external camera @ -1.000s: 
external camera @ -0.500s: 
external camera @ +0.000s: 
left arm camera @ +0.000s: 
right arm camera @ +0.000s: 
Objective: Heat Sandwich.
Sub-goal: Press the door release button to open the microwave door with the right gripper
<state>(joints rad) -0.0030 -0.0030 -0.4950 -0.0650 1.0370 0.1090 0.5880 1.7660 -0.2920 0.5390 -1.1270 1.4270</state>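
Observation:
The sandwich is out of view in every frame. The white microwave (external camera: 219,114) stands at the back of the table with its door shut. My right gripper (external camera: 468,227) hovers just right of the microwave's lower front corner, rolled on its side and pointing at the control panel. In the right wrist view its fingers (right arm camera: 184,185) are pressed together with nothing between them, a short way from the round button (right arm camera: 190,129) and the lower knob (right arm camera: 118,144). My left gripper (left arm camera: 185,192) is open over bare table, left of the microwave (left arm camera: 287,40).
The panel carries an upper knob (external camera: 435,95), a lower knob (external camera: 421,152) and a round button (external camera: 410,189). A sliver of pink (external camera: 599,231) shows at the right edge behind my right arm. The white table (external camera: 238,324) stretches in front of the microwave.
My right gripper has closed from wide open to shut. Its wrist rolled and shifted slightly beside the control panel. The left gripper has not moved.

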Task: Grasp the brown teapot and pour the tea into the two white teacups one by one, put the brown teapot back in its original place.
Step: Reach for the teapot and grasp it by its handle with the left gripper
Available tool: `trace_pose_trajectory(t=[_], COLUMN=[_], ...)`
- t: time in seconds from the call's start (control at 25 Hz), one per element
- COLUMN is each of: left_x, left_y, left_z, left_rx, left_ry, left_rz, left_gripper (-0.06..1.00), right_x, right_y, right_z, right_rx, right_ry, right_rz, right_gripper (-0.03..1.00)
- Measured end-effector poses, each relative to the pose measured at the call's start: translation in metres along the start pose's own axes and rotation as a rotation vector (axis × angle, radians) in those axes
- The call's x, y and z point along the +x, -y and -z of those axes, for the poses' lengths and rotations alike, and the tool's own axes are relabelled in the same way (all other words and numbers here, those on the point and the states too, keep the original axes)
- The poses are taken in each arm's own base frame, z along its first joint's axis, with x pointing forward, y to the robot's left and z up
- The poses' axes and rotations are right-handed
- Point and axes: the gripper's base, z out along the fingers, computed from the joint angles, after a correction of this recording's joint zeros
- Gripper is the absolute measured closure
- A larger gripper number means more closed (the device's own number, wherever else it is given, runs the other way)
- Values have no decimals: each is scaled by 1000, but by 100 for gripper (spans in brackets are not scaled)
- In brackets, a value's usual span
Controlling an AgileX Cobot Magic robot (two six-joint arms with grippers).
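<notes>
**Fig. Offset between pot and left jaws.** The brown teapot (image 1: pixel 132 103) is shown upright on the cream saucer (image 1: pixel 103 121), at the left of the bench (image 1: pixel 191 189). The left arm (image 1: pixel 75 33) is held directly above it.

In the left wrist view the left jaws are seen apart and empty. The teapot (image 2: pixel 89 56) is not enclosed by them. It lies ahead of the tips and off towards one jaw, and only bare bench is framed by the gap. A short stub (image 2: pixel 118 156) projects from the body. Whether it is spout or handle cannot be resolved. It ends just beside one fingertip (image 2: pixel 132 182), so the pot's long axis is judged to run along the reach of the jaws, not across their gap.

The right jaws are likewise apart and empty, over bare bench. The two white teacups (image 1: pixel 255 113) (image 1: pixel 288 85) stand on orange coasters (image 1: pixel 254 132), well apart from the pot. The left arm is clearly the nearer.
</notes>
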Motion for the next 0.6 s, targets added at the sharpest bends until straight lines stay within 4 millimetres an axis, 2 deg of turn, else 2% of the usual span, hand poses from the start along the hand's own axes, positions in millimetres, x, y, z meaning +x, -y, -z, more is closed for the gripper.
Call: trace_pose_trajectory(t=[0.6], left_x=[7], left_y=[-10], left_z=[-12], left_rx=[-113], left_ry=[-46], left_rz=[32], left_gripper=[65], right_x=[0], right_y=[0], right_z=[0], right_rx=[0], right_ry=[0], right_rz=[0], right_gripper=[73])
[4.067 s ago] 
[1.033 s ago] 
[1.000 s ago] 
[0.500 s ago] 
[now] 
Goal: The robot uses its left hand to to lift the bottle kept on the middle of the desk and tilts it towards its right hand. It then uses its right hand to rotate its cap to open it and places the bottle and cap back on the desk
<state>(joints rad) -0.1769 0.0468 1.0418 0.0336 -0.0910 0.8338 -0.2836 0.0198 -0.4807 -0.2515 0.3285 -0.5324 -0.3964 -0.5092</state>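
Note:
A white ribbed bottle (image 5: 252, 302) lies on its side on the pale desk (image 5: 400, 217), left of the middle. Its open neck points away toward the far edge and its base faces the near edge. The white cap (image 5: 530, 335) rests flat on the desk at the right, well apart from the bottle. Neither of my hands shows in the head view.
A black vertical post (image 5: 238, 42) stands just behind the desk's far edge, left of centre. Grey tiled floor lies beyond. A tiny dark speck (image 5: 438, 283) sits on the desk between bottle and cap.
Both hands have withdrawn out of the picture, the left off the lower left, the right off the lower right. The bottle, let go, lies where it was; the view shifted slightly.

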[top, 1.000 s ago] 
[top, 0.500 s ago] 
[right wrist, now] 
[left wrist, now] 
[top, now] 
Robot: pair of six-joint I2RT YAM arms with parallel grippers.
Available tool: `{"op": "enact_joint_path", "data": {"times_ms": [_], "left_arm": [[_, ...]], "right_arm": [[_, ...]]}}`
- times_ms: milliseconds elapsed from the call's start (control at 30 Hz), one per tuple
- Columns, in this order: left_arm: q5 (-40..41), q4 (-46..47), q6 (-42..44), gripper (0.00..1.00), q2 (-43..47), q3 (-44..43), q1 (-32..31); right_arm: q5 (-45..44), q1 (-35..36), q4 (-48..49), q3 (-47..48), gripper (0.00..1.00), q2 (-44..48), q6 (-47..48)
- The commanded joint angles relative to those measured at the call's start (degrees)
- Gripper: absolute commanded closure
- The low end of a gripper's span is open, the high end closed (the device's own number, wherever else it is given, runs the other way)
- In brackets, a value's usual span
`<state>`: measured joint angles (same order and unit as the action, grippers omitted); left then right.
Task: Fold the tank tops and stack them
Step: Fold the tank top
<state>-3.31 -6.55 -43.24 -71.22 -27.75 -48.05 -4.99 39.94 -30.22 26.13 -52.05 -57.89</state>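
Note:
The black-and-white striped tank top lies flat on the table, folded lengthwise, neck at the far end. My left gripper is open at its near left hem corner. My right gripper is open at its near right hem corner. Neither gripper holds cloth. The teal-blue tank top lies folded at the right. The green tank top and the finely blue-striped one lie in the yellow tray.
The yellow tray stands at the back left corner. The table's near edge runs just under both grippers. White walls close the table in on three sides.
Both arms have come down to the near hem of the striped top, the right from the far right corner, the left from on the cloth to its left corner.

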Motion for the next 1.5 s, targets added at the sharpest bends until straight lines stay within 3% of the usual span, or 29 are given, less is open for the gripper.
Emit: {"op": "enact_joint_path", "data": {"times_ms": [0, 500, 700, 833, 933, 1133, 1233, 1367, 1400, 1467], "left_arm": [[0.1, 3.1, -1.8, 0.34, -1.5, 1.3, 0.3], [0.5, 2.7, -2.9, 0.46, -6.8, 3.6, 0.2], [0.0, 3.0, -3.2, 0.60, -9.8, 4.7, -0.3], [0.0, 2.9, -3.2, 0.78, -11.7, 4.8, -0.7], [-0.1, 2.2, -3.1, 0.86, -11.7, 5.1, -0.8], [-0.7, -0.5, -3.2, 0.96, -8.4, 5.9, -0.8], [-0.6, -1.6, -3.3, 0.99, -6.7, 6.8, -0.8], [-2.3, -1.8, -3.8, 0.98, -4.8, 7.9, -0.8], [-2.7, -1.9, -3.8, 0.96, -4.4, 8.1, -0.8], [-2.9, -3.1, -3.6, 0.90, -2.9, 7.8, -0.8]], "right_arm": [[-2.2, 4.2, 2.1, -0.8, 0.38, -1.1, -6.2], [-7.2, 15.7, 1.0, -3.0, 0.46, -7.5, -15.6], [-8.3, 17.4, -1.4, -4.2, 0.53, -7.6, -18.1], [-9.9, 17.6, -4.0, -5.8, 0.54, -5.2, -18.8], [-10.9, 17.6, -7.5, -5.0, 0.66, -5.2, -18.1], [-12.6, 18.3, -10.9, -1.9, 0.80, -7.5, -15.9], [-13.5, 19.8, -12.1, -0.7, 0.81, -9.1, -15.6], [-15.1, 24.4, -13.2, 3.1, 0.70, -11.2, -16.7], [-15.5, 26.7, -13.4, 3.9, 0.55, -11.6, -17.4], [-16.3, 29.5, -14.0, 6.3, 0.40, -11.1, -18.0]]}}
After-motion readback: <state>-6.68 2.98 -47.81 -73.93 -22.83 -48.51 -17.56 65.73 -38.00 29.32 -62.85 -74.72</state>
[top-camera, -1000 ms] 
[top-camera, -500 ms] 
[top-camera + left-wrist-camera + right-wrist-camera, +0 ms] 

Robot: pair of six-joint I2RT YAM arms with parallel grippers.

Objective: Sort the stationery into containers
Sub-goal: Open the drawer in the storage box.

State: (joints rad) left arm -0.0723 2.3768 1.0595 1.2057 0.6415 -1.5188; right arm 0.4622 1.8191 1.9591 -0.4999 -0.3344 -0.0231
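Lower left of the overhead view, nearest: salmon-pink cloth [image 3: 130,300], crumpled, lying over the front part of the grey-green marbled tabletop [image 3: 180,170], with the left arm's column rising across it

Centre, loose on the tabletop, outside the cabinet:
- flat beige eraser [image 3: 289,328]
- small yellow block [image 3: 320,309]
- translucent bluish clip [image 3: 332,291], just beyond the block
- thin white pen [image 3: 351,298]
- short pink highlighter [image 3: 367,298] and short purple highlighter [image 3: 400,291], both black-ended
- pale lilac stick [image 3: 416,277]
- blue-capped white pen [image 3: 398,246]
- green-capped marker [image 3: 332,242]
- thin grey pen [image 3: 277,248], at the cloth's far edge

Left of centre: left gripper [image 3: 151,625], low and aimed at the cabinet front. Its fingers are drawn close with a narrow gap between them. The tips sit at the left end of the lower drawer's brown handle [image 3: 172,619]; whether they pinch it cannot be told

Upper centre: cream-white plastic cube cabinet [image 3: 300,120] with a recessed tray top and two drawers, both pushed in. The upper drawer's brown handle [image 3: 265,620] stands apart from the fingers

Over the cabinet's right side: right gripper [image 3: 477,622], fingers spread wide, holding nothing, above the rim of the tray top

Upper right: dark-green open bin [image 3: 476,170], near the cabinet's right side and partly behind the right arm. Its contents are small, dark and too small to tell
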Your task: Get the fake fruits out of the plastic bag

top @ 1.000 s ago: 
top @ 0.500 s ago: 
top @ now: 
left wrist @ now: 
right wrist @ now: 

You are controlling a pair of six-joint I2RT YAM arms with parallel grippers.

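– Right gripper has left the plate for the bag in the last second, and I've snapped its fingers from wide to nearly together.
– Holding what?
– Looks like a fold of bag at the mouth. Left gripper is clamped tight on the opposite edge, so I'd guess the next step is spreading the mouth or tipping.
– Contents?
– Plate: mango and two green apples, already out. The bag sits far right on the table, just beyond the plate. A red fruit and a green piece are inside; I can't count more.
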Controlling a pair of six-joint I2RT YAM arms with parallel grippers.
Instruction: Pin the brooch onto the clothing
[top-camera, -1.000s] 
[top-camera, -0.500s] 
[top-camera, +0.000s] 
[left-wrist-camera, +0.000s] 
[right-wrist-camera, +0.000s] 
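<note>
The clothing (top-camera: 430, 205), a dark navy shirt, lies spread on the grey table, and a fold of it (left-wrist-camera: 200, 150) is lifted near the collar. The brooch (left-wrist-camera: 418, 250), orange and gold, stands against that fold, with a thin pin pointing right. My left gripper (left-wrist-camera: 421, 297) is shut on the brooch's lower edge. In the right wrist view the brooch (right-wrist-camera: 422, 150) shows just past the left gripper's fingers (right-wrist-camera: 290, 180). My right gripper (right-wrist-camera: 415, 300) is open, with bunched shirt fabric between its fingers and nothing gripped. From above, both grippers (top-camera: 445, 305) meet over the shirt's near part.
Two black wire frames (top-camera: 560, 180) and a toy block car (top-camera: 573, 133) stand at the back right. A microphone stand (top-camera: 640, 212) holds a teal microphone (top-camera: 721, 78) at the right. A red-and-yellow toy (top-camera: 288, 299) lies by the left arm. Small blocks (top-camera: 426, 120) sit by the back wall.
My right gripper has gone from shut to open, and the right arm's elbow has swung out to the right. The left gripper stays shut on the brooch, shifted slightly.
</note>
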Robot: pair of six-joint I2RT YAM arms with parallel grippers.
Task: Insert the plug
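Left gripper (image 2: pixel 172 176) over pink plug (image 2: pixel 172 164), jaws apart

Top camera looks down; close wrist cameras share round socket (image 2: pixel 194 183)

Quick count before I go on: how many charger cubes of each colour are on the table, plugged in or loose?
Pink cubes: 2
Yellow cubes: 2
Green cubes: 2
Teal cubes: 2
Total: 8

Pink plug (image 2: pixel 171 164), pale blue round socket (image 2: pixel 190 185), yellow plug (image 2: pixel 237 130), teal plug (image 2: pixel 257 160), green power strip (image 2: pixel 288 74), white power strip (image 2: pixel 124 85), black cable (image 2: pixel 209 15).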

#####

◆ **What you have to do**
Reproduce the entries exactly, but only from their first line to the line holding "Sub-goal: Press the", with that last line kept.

◆ **Answer space**
external camera @ -1.000s: 
external camera @ -0.500s: 
external camera @ +0.000s: 
left arm camera @ +0.000s: 
right arm camera @ +0.000s: 
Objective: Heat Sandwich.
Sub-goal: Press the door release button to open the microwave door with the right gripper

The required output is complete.